One of the most interesting things about Friends is that although they ended their seasons with weddings and births and all those normal sitcom cliffhangers, they were all completely outside the mainstream--and no one cared! If you think about it, the most popular sitcom on television involves a man who has been married and divorced three times (the first time to a lesbian) and now is living with a woman platonically with whom he has had a child out of wedlock. One of the characters gave birth to her brother's triplets (for whom she acted as a surrogate mother). One of the characters has a transvestite father. The show has featured interracial dating, a lesbian wedding and an adoption interview in which a Jew pretended to be a protestant minister in order to convince the birth mother she would be a suitable parent. The guys in the show are constantly flirting with homoerotic relationships and even open speculation about one another (loved the whole running gag about everyone assuming Chandler was gay).

And no one ever said anything about any of it. None of the characters comment on any of it as being cutting edge or interesting; it is just life. And no one in the media or in politics seems to care.
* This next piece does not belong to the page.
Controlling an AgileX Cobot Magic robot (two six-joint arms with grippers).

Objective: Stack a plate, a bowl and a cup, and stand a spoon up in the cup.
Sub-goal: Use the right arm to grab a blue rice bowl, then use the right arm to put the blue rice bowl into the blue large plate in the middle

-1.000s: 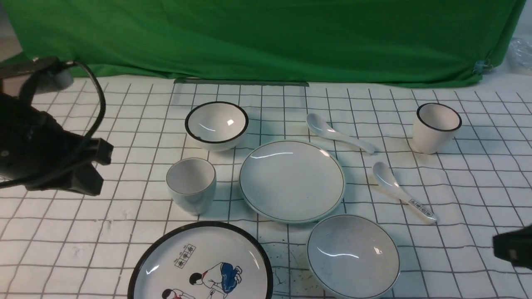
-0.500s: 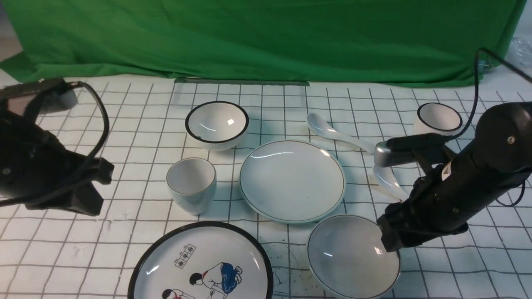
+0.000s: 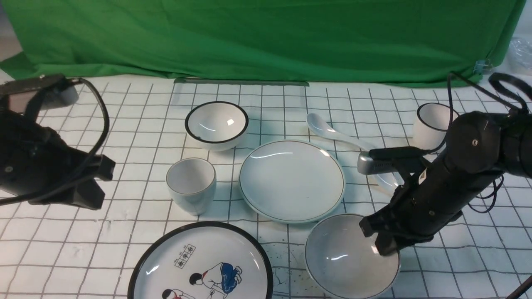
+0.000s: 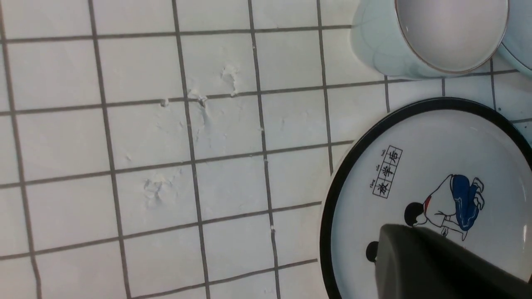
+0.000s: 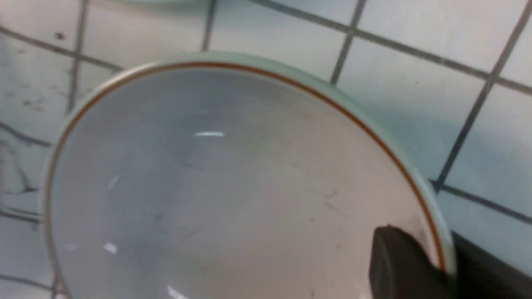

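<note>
At the near right of the mat, right gripper (image 3: 376, 238), fingers pinching the wall of the bowl (image 3: 351, 257), one inside, one outside; plate (image 3: 292, 181), just beyond the bowl; cup (image 3: 191, 185), left of the plate; spoon (image 3: 332, 131), beyond it; left gripper (image 3: 102, 182), fingers together, well apart from the bowl.

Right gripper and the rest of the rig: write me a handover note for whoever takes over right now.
Right gripper: shut on the bowl's rim, one finger inside, one outside.
Left gripper: shut, empty, off to the left.
Plate: flat at the middle, nothing on it.
Cup: upright, left of the plate.
Spoon: lying beyond the plate, to its right.
Done: bowl gripped; nothing stacked.
Left: bowl onto plate, cup into bowl, spoon into cup.
</note>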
America just accepts their Number One sitcom characters doing all of this stuff that is completely unacceptable to the Christian Right and other lifestyle Nazis and chuckles along.
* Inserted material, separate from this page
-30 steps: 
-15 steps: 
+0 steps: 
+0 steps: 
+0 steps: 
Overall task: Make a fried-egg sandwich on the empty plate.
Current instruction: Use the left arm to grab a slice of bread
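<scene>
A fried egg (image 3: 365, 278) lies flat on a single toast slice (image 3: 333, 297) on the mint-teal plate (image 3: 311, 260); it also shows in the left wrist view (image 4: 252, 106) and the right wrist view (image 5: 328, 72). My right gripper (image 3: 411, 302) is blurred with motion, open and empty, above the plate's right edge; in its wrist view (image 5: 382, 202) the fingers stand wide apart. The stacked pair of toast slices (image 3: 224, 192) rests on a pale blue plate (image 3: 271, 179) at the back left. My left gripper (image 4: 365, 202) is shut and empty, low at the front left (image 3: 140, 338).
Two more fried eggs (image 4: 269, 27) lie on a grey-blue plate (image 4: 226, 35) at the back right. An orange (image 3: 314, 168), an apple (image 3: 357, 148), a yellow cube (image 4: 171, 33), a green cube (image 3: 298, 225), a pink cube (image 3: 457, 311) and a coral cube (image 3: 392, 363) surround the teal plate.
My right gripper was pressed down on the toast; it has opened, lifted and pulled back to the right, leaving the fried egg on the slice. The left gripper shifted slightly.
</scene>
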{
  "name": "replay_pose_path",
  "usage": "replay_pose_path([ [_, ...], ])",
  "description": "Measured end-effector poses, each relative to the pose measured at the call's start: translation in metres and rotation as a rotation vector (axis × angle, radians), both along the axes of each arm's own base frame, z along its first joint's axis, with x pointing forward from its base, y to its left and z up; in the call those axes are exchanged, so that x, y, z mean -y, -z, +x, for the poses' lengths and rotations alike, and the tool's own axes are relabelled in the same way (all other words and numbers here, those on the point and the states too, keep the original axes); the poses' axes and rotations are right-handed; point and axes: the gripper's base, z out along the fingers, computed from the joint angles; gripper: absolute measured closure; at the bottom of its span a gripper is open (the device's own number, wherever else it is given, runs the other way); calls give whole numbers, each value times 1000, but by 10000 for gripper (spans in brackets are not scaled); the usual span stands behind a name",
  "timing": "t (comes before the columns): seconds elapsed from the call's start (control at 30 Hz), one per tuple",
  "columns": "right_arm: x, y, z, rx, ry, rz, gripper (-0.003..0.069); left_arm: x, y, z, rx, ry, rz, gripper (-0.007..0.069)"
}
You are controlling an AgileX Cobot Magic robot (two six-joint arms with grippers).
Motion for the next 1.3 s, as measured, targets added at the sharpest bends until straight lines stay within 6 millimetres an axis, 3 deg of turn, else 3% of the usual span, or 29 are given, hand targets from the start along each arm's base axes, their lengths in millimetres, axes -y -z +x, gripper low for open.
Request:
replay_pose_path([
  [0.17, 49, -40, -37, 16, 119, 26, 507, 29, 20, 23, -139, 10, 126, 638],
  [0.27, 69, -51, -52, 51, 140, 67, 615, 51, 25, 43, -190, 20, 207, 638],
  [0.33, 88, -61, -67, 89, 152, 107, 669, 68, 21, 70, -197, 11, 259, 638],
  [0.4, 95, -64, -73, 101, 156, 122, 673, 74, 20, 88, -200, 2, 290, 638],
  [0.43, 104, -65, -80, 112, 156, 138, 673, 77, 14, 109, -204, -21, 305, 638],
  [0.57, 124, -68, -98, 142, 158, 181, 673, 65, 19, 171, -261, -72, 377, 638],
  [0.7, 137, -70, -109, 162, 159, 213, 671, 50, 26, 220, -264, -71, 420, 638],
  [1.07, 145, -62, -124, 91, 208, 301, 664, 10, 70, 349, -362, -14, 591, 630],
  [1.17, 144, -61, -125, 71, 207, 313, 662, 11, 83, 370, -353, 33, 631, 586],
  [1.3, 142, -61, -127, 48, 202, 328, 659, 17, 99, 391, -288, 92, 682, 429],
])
I am not saying I know what any of it means, but I am saying that I, for one, applaud a show that feels absolutely no necessity to explain itself. How it is that Bush folks missed this whole undermining of their agenda, I'll never know, but I know I am going to miss it. (And I did think some of the shows were laugh out loud funny--remember how Monica and Rachel lost their apartment and then how they got it back--c'mon, that was funny!)

It is striking how no one - not even the Moral Majority crowd - got upset over these anti-Family episodes. Could it be that the reason they went unnoticed is that they were mere epiphenomena -- background props to make the show seem "edgy" without actually having to engage with the issues raised?

Yeah, and Avril Lavigne is a punk rocker.
12:02:05 PM    comment []


Compare

[1] "Bush Focuses on Good Jobs News As the Bad News on Iraq Looms," by Richard W. Stevenson of the New York Times:

But the president still defended the invasion of Iraq. And he repeated a line from his stump speech that took on new overtones given the revelations of abuse in Iraq. "Because our coalition acted," he said, "Saddam's torture chambers are closed."

[2] "Mistreatment of Prisoners Is Called Routine in U.S.," by Fox Butterfield of the New York Times:

In an interview with an online magazine, Corrections.com, last January, Mr. McCotter recalled that of all the prisons in Iraq, Abu Ghraib "is the only place we agreed as a team was truly closest to an American prison. They had cell housing and segregation."

But 80 to 90 percent of the prison had been destroyed, so Mr. McCotter set about rebuilding it, everything from walls and toilets to handcuffs and soap. He employed 100 Iraqis who had worked in the prison under Saddam Hussein, and paid for everything with wads of cash, up to $3 million, that he carried with him.

Postscript: Billmon and others were rightly outraged that the Coalition didn't dismantle or at least rename Abu Ghraib, the most notorious prison of Saddam Hussein's tyranny.

But it turns out that the Coalition actually set out to rebuild it after it had been destroyed!